Your NI Record and the State Pension
Each tax year in which you pay sufficient NI — or receive NI credits (for example, while claiming Universal Credit, Child Benefit for a child under 12, or Carer's Allowance) — counts as a qualifying year. You need 35 qualifying years for the full State Pension and 10 for any State Pension at all.
Gaps in your record can be filled voluntarily by paying Class 3 voluntary contributions. In 2024/25, each gap year costs approximately £824 and adds around £329 per year to your State Pension for life. This is often financially worthwhile if you are within 10 years of State Pension age.
You can check your NI record, see qualifying years, and identify any gaps via the government's official service at gov.uk/check-state-pension. You need a Government Gateway account.
FAQs
Do I pay NI on pension contributions?
Employee pension contributions paid through salary sacrifice are exempt from both income tax and NI. This makes salary sacrifice one of the most tax-efficient ways to contribute to a pension.
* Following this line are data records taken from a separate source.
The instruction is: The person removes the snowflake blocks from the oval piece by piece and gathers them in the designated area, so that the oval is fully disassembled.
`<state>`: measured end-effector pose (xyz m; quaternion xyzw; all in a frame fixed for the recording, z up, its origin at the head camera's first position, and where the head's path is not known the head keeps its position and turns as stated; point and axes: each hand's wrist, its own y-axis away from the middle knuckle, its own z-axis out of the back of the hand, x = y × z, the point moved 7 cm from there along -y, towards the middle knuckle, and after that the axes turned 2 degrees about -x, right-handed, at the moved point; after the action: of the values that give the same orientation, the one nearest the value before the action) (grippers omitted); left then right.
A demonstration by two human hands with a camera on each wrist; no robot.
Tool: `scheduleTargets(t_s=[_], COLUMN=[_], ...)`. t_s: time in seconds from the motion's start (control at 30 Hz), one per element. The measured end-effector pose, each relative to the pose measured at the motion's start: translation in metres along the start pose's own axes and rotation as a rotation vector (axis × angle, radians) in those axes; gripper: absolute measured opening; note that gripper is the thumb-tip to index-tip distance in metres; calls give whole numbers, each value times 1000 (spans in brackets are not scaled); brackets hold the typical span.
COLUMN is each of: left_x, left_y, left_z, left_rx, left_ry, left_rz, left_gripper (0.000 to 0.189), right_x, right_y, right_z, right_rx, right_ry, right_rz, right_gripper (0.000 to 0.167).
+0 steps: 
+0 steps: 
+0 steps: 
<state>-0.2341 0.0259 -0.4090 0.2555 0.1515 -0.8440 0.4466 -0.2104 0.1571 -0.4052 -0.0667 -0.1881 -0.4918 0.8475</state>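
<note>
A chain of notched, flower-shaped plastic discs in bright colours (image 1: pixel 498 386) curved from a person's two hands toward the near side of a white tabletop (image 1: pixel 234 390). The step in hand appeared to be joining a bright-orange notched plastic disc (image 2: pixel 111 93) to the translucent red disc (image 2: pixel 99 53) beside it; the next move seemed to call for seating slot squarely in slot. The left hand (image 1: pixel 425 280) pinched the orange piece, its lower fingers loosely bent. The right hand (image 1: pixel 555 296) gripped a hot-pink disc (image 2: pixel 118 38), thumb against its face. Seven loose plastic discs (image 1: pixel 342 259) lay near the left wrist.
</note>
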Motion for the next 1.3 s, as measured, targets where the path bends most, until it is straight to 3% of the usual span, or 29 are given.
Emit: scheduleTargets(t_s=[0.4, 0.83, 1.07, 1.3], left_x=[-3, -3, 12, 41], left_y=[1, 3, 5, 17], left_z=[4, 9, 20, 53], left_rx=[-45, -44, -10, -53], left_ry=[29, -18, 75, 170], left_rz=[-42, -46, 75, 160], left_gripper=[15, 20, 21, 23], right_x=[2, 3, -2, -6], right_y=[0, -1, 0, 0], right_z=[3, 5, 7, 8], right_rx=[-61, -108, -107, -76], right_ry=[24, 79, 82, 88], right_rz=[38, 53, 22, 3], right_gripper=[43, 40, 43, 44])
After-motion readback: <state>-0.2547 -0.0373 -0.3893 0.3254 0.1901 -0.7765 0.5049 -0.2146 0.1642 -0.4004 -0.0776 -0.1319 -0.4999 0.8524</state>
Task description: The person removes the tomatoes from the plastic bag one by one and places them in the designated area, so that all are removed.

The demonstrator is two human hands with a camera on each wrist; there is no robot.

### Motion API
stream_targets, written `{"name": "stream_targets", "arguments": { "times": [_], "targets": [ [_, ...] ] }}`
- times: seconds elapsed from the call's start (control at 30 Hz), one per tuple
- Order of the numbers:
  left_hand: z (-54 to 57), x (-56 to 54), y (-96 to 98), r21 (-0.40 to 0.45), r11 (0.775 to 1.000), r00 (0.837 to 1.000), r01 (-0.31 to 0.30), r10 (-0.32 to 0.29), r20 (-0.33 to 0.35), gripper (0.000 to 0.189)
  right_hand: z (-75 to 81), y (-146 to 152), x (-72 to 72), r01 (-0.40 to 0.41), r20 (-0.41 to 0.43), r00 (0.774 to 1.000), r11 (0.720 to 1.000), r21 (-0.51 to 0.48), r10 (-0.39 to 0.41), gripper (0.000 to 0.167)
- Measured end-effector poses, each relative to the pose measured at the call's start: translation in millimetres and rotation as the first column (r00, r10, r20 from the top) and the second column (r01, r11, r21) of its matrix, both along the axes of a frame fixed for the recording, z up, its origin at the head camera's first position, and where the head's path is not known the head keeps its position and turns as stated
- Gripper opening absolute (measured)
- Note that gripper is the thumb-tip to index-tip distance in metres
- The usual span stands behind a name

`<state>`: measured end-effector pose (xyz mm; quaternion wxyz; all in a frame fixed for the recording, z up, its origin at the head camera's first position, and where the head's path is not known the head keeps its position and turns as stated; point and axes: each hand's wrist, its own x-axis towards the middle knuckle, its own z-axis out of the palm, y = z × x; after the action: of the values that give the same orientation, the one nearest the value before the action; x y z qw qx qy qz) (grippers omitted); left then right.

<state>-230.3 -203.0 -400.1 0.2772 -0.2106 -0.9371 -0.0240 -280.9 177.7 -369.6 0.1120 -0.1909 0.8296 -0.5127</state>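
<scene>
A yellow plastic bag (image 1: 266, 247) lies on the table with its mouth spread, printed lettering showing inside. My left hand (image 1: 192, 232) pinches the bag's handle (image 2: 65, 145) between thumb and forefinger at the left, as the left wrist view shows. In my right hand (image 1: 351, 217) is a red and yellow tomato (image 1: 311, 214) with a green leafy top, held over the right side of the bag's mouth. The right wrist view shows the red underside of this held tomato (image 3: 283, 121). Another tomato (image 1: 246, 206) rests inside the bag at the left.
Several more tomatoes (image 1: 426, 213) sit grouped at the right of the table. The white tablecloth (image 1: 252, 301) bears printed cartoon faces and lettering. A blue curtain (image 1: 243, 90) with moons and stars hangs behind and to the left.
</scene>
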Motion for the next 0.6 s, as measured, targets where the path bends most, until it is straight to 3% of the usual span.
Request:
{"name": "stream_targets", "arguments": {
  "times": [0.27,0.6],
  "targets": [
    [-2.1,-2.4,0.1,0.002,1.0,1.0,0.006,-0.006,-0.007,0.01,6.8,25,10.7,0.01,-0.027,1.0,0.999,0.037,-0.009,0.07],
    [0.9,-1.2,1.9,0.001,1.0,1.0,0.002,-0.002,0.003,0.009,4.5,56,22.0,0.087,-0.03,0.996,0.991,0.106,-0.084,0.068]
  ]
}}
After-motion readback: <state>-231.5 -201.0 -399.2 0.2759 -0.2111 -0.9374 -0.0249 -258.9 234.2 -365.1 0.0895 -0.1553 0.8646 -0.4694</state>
I am self-employed — which NI do I pay?
Self-employed people pay Class 4 NI (9% on profits between £12,570–£50,270, 2% above) through Self Assessment. Class 2 NI (which gave access to State Pension and benefits) was abolished from April 2024; Class 4 contributions now count toward State Pension qualifying years.
If I earn below £12,570, do I get NI qualifying years?
Earnings between £6,396 and £12,570 (the Lower Earnings Limit and Primary Threshold in 2024/25) give you NI credits — qualifying years — without actually paying any NI contributions.
Does NI affect my take-home pay significantly?
Yes. On a £30,000 salary, income tax costs approximately £3,486 and Class 1 NI costs approximately £1,394 — combined, around £4,880 per year or roughly 16% of gross earnings above the personal allowance.
Key takeaways
- NI funds the NHS, State Pension, and certain contributory benefits — it is not just a general tax.
- Class 1 NI for employees: 8% on earnings between £12,570 and £50,270, 2% above that (2024/25 rates).
- You need 35 qualifying NI years for the full State Pension — check your record at gov.uk.
- Voluntary Class 3 contributions can fill gaps and are often cost-effective if you are short of qualifying years.
- Salary sacrifice pension contributions are exempt from both income tax and NI — the most tax-efficient contribution method.